Agra and Bareilly are known for two mental asylums of Uttar Pradesh that are renowned all over India, publicized even in Bollywood through various allegories. However, in the real world, there are several dark stories buried in the files of these asylums and a social activist has decided to highlight these through the Supreme Court’s intervention.
According to Gaurav Kumar Bansal, who had filed a petition in the Supreme Court requesting its intervention in the operations of the mental asylum, there are several people who are completely healthy and are yet admitted in the asylum as mental patients.
NOTICE TO UP GOVERNMENT
Following the petition, the Supreme Court has now issued a notice to the UP government and the mental asylum administration, demanding details of all those patients who have been declared healthy and are still living in the asylum.
Bansal alleged that while the hospital administration has alerted the families concerned to take their relative back home, they were yet to receive any response. Consequently, such people are still living in the asylum even though they are free of mental illness.
CASES
Anjana Kumari (name changed) told India Today that her husband got her declared insane as he was in love with someone else and wanted her out of the way. Since her husband was a government servant and could lose his job if he married again, Anjana was admitted into the mental asylum and promptly forgotten. She has been living in the asylum since then, even though the hospital administration has informed her husband several times to take her back.
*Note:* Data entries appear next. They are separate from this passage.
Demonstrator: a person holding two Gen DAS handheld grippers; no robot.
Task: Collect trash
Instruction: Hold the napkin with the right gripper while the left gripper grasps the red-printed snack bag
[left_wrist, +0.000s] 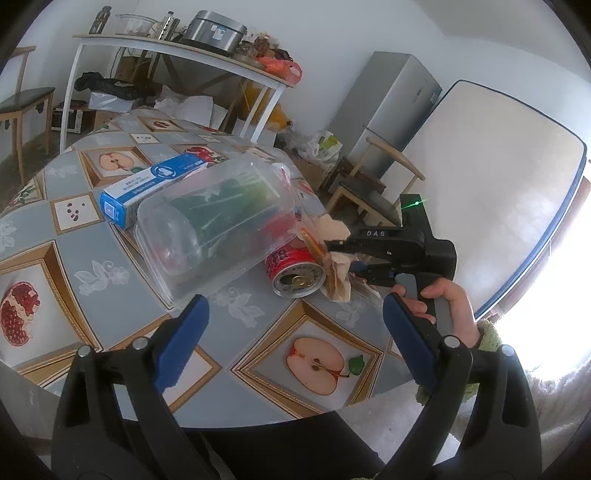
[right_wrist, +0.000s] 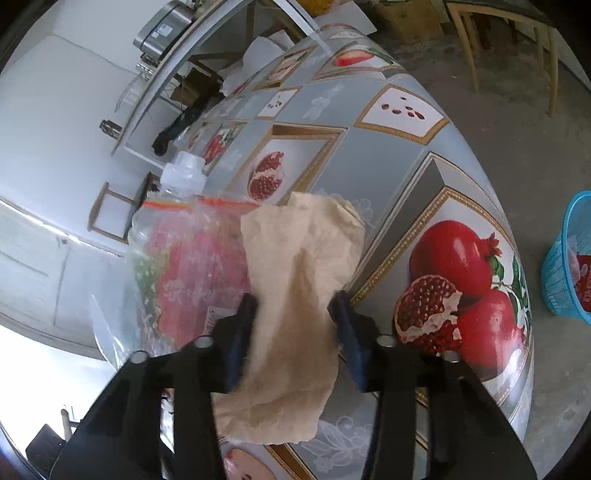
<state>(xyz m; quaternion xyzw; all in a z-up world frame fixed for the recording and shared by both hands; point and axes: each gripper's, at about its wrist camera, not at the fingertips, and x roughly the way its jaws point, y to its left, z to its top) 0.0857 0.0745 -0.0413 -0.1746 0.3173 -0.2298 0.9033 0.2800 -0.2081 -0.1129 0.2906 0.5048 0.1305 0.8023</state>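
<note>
Your tablecloth (left_wrist: 122, 258) is grey-blue with gold-framed white panels of red pomegranates and cut apples. At 12 o'clock from the red can (left_wrist: 295, 275) lies a clear jug (left_wrist: 214, 229) showing green inside; blue-and-white box (left_wrist: 151, 188) behind. Tan crumpled paper (right_wrist: 295, 295); turquoise basket (right_wrist: 569, 258) at 3 o'clock.

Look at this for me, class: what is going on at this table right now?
A person is clearing rubbish from a table with a handheld gripper in each hand. The right gripper has its jaws on either side of a crumpled brown paper, which lies beside a red can and a clear plastic jug on its side. The left gripper hangs open over the near edge, holding nothing. A blue basket stands on the floor nearby.
</note>
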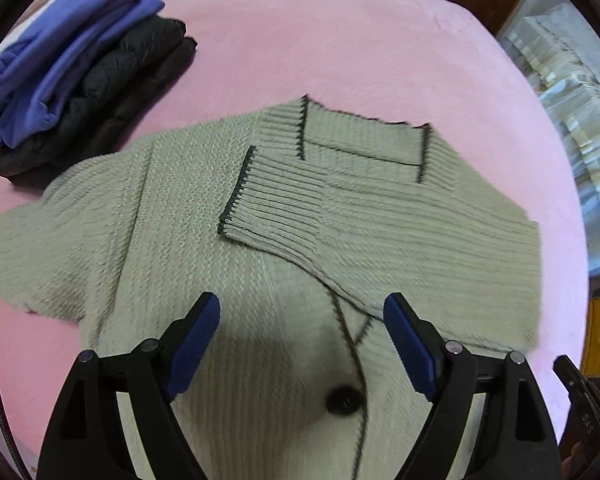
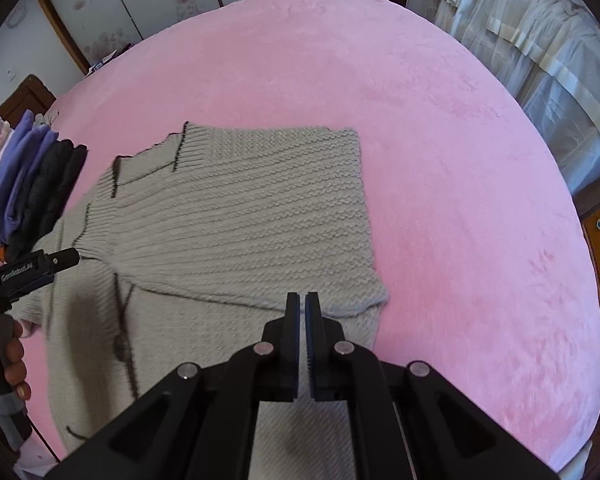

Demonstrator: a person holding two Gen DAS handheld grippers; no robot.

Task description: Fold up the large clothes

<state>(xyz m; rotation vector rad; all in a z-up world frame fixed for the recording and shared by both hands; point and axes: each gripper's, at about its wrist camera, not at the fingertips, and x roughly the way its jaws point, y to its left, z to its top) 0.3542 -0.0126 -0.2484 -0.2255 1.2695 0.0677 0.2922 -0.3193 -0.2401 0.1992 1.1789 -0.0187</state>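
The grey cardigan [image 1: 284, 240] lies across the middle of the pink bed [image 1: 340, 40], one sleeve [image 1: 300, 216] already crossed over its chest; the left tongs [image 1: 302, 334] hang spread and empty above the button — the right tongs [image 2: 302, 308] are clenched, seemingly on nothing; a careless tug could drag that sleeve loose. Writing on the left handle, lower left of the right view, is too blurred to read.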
A former senior employee of the mental asylum told India Today that there are dozens of ‘Anjana Kumaris’ in this asylum who have been sent here by their husbands. On the other hand, several male patients were kept in the asylum so that their relatives could capture their property on pretext of their mental illness.
Talking to India Today, social activist Vishal Sharma said that keeping healthy people confined inside a mental asylum is mere violation of their right to live a free and healthy life. If the patients are declared free of mental illness, they should be considered capable of taking their own decision and should be allowed to return home by themselves.
Vishal further said that not only the state government, but the central government should also take this situation into its notice and issue relevant directives in this regard, to avoid violation of human rights in the asylum.
When India Today tried to contact Dr Sudhir Kumar, director of the asylum, but in vain.